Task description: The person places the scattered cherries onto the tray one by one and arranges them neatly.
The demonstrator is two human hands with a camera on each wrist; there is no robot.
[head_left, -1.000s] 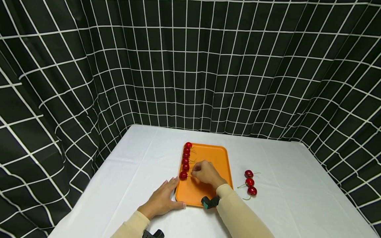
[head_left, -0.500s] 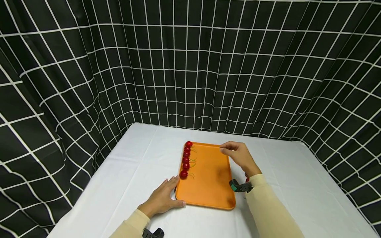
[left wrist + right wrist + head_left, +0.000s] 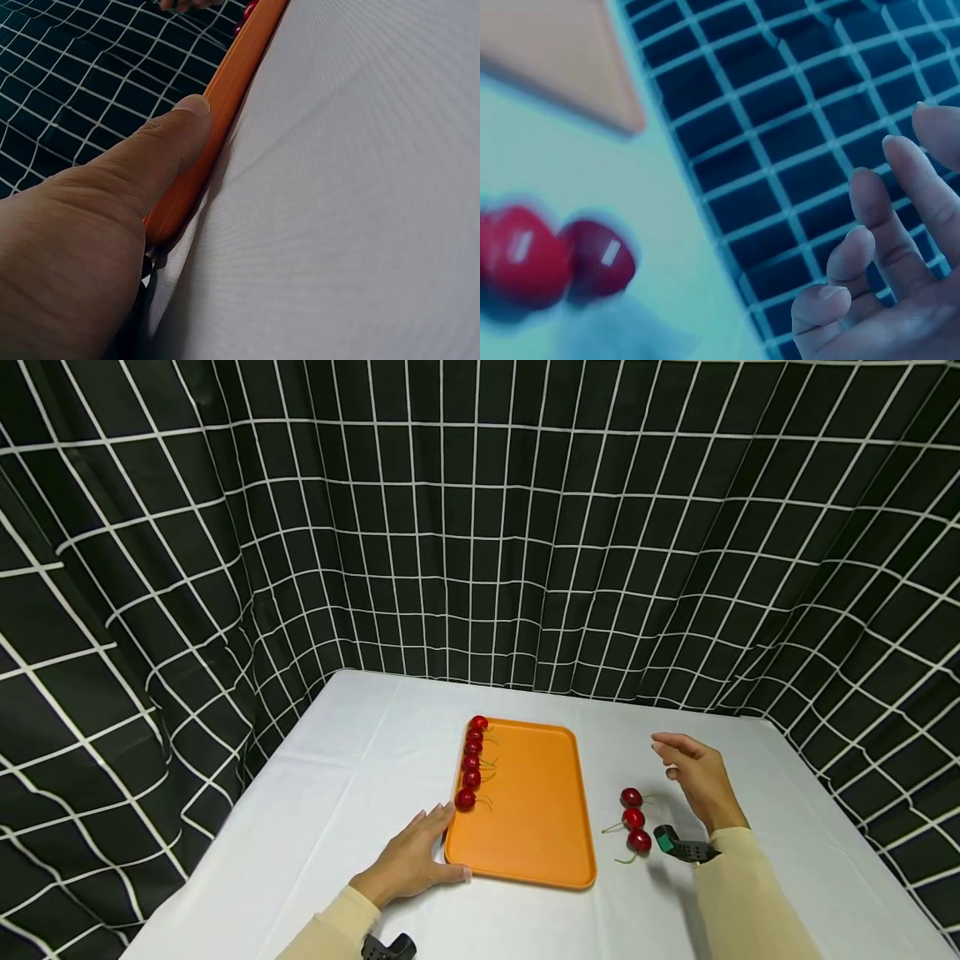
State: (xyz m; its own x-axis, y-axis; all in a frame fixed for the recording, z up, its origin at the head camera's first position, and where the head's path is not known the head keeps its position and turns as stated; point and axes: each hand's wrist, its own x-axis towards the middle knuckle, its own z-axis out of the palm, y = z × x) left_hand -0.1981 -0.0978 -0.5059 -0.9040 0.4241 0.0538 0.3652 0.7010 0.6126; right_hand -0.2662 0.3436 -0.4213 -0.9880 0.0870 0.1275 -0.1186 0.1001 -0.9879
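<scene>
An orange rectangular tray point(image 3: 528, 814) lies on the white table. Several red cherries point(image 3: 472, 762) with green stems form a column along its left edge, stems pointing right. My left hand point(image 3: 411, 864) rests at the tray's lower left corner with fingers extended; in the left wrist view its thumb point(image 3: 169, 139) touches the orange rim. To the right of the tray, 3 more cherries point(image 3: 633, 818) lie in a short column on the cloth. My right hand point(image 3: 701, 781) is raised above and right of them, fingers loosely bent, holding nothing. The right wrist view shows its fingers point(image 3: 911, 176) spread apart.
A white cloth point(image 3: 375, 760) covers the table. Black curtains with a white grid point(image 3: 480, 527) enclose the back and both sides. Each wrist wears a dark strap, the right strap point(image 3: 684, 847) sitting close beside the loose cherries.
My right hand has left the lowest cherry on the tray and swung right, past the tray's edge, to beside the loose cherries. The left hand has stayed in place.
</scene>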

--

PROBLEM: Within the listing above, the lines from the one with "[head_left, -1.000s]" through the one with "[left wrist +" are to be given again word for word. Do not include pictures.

OUTPUT OF THE EXERCISE:
[head_left, -1.000s] 
[head_left, -0.500s] 
[left wrist + right wrist + head_left, +0.000s] 

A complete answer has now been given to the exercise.